Some few years ago I attended a Sunday Mass in Montreal, one which had the same Gospel as in today's celebration. After Mass I spoke to the priest on the challenge this Gospel offered. He admitted that he found it a difficult passage, but he said, "I think I got it."
Luke's sparse writing invites imaginative reflection. The opening verses of chapter 14, those before today's reading, place Jesus as a dinner guest on the Sabbath at the house of a prominent Pharisee. He heals a sick person and offends some of the righteous, it being the Sabbath and all.
Then in today's reading, Luke makes an abrupt change from the dinner table to the outdoors where Jesus continues teaching.
Luke writes, "Large crowds were travelling with Jesus." How many people in "large crowds"? A hundred? Fifty? Twenty-five? We don't know.
'Whoever does not carry the cross and follow me cannot be my disciple.'
But some things we can infer: most of the people were friendly, but probably not all of them. They accompanied Jesus because of his renown, and some because they wanted to become his disciples. Later, they would eagerly tell their friends what they had done. In our day we would say "he had celebrity status."
As they accompanied him, they tried to anticipate his destination and they might have jostled him. They peppered him with small talk, questions and comment, "You once spoke of forgiveness. I like the idea, but why do it?"
Another person pressing nearer asks, "You told about the young scamp who blew the inheritance his father gave him because of his wild ways. Why would his father welcome him back? I don't get it, etc., etc."
This talking continues, now a question, now an answer, now a "Huh? What did he say?" They walked, stirring up dust, dodging holes and stones on the road, brushing away flies and sweat.
The questioning and comment becomes importunate and Jesus can answer only those nearest him. But he soon realizes that their questions reflect the interests and needs of others, farther away in "the crowd." In Luke's simplest description, "he (Jesus) turned - to them . . .".

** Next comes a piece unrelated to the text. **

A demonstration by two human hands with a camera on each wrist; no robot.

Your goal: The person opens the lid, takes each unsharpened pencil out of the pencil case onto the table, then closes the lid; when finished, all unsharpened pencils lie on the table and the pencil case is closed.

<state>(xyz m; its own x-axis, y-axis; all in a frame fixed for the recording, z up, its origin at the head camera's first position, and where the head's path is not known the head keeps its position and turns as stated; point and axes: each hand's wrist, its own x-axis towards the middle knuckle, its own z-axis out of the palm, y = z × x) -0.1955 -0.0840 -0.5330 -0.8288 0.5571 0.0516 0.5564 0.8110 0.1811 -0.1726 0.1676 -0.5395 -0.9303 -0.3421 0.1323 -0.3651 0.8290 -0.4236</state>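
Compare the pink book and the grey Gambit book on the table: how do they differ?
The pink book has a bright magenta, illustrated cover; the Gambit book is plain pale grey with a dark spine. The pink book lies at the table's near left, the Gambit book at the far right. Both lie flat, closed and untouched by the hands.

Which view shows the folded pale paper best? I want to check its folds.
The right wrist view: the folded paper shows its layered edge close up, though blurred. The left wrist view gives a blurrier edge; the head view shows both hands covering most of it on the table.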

Impatient with the persistent questioning? Perhaps. He stopped. He turned to them. He held up his hands, palms outspread, seeking silence.
If he spoke like a 21st century Canadian, he would have said, "Wait a minute! Some of you have questions. I can see you genuinely want to know. Let me give you the lesson as in a parable. I want to make the point: Whoever comes to me and does not hate their father and their mother, wife and children. . . . "
As Luke reports it, Jesus says discipleship requires full commitment.
People live by the standards Jesus lays on them in today's Gospel when they behave well, when they care for each other, when they forgive each other, when they love God, their neighbour and themselves, when they seek to do his will.
As the priest at the Sunday Mass in Montreal said, "I think I got it."